A política de Direitos Humanos dos governos Kirchner não se atém, no entanto, somente à justiça que ficou pendente desde o período de repressão. Outro avanço no país foi a aprovação, em julho de 2010, da lei do matrimônio igualitário, que permite a união civil de pessoas do mesmo sexo. A medida gerou contentamento nos ativistas e simpatizantes das organizações LGBT (Lésbicas, Gays, Bissexuais, Travestis, Transexuais e Transgêneros) do país.
Para Graciela Di Marco, diretora do Centro de Estudos sobre Democratização e Direitos Humanos da Universidade Nacional de San Martín, a luta argentina pelos Direitos Humanos não começou na era Kirchner. “O que mudou foi a leitura das demandas da sociedade sobre os direitos e sobre a política.
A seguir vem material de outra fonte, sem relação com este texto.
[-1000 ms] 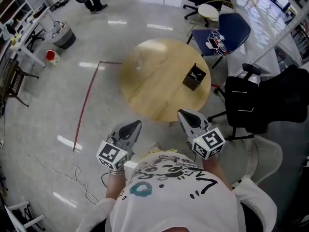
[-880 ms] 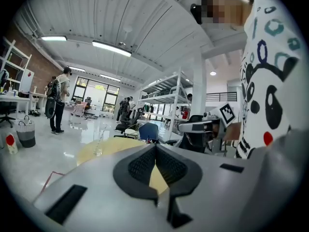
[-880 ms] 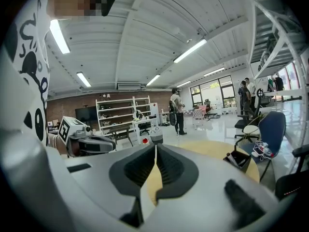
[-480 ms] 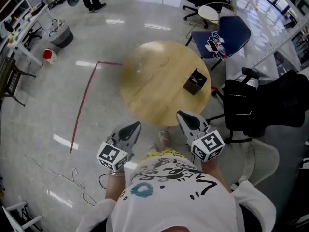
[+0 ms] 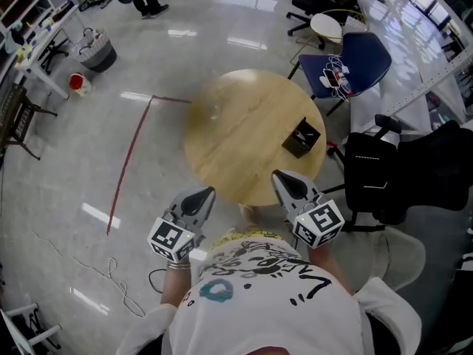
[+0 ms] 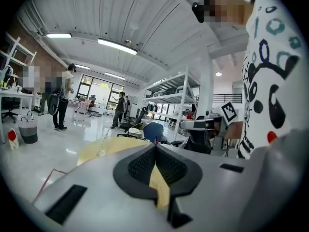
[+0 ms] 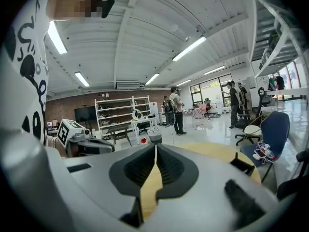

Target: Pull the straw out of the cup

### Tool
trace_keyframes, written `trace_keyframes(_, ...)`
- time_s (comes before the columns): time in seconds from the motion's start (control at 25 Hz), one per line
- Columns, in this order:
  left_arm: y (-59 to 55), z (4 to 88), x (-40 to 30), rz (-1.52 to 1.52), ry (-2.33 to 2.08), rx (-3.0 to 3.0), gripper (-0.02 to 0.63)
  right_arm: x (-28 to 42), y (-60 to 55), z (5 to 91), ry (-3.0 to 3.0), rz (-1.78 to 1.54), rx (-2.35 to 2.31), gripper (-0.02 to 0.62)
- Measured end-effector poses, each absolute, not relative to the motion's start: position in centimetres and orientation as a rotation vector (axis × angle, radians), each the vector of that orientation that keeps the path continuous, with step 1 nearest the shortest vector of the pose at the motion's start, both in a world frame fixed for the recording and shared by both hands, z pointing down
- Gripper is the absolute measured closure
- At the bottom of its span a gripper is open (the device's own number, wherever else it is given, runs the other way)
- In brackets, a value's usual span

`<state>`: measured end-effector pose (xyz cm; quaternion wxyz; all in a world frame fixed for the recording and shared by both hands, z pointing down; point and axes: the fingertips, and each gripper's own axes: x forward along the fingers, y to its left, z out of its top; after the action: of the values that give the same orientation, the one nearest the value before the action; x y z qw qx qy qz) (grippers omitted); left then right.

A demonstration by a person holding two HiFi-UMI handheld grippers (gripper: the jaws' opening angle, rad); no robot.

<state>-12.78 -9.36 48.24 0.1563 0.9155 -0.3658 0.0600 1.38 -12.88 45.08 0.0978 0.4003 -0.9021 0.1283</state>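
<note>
Standing point: just short of the round wooden table point(image 5: 244, 161), both tools held low and close to the body, so nothing is within reach yet.
Left gripper point(image 5: 205, 193): closed, dark pads pressed together with nothing between them point(image 6: 155, 151); aimed forward at the table, probably just being carried.
Right gripper point(image 5: 278, 174): likewise closed and empty point(image 7: 155, 153), level with the other one.
Cup point(image 6: 101, 148): clear, upright on the far left part of the tabletop, well apart from both tools; only a faint glint in the head view point(image 5: 214, 111).
Straw point(image 6: 106, 133): thin pale line leaning out of the cup, hard to make out.
Black box point(image 5: 301, 137): on the table's right side, near the edge, apart from the cup.
Likely next need: stepping closer, opening one claw, steadying the light cup while lifting the straw.
</note>
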Motion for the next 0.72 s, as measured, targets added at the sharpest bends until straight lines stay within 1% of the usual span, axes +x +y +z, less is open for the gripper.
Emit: trace_keyframes(0.72, -20.0, 46.9, -11.2, 0.195, -1.192, 2.581, 0.591, 0.8, -23.3, 44.7, -2.768, 0.377, 0.988, 0.566)
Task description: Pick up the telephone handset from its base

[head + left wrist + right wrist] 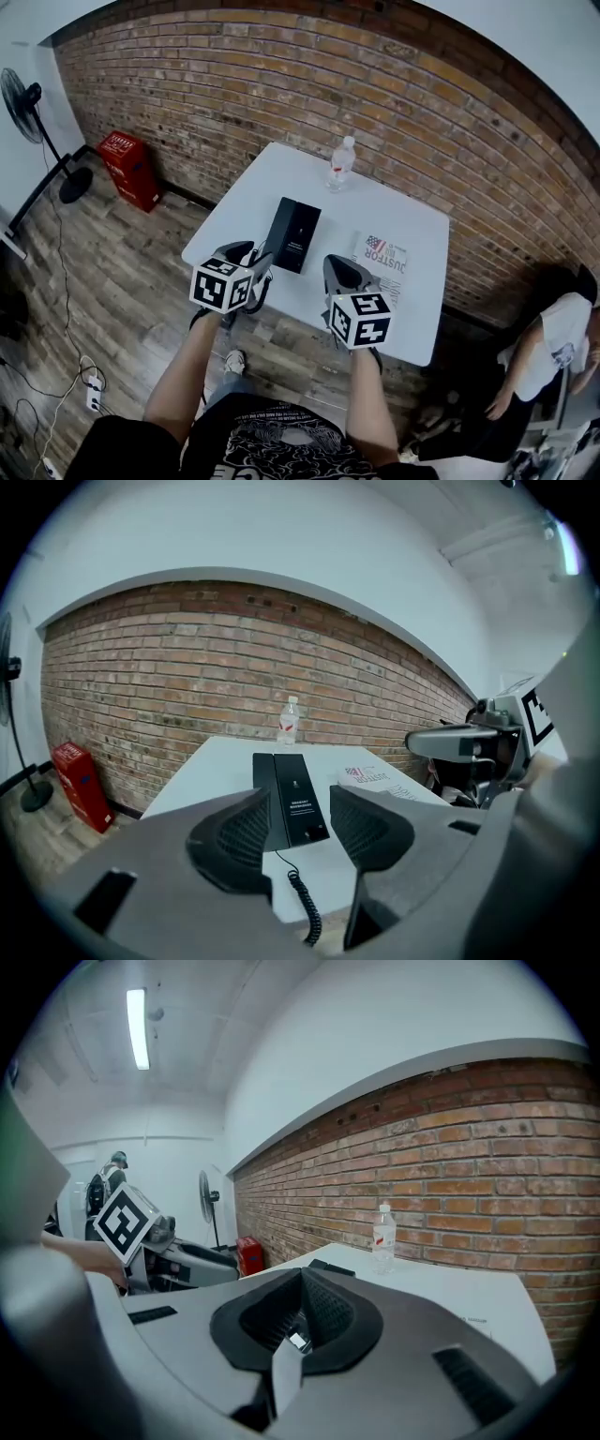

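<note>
I have lifted nothing yet: the telephone handset (263, 775) lies on its base (302, 803), my left gripper (300, 810) holding its fingers spread just short of it, my right gripper (300, 1309) near it, fingers clenched on nothing.

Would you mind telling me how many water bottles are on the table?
1. The water bottle stands upright at the far edge of the table, near the brick wall, beyond the telephone. Nothing seems to hide another.

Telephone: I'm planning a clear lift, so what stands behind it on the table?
A water bottle stands behind the telephone, apart from it, then the brick wall. The table hides whatever lies below at the wall's foot.
</note>
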`<state>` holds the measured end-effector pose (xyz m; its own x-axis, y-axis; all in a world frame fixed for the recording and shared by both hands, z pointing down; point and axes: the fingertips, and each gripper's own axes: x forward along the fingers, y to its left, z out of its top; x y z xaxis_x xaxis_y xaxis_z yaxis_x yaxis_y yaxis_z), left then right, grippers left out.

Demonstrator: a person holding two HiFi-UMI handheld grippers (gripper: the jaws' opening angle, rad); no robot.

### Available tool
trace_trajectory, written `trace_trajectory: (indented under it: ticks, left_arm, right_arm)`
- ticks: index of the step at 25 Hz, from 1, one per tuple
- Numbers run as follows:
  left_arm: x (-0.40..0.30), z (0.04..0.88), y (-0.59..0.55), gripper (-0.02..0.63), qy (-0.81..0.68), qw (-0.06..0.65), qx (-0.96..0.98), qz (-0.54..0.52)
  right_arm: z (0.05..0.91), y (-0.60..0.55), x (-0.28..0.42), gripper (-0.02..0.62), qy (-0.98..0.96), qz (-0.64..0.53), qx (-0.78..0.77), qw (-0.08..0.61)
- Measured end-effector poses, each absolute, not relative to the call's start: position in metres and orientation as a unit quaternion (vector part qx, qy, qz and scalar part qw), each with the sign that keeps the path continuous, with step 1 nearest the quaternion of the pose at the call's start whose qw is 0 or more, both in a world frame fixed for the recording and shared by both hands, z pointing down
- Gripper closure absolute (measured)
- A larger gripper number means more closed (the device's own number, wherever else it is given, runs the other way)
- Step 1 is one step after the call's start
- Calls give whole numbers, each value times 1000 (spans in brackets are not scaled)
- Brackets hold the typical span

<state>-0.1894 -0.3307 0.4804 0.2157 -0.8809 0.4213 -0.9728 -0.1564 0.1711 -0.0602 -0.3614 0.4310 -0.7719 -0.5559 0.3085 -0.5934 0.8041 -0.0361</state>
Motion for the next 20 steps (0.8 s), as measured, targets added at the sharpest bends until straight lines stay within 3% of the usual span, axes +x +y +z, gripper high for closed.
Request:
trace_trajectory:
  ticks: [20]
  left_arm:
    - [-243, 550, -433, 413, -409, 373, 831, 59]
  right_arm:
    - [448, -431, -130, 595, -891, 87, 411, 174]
Não se pode lutar por direitos buscando o consenso e a conciliação, como na década de Carlos Menem. A instalação da política como resolução negociada dos conflitos é importante”, afirma.
Segundo ela, a possibilidade de confronto com posições de instituições como as Forças Armadas, com a Igreja Católica e com a grande imprensa gera uma discussão importante na luta pelos Direitos Humanos. “Isso gera novas demandas de direitos, e é o que eu considero valioso desta administração”, garante.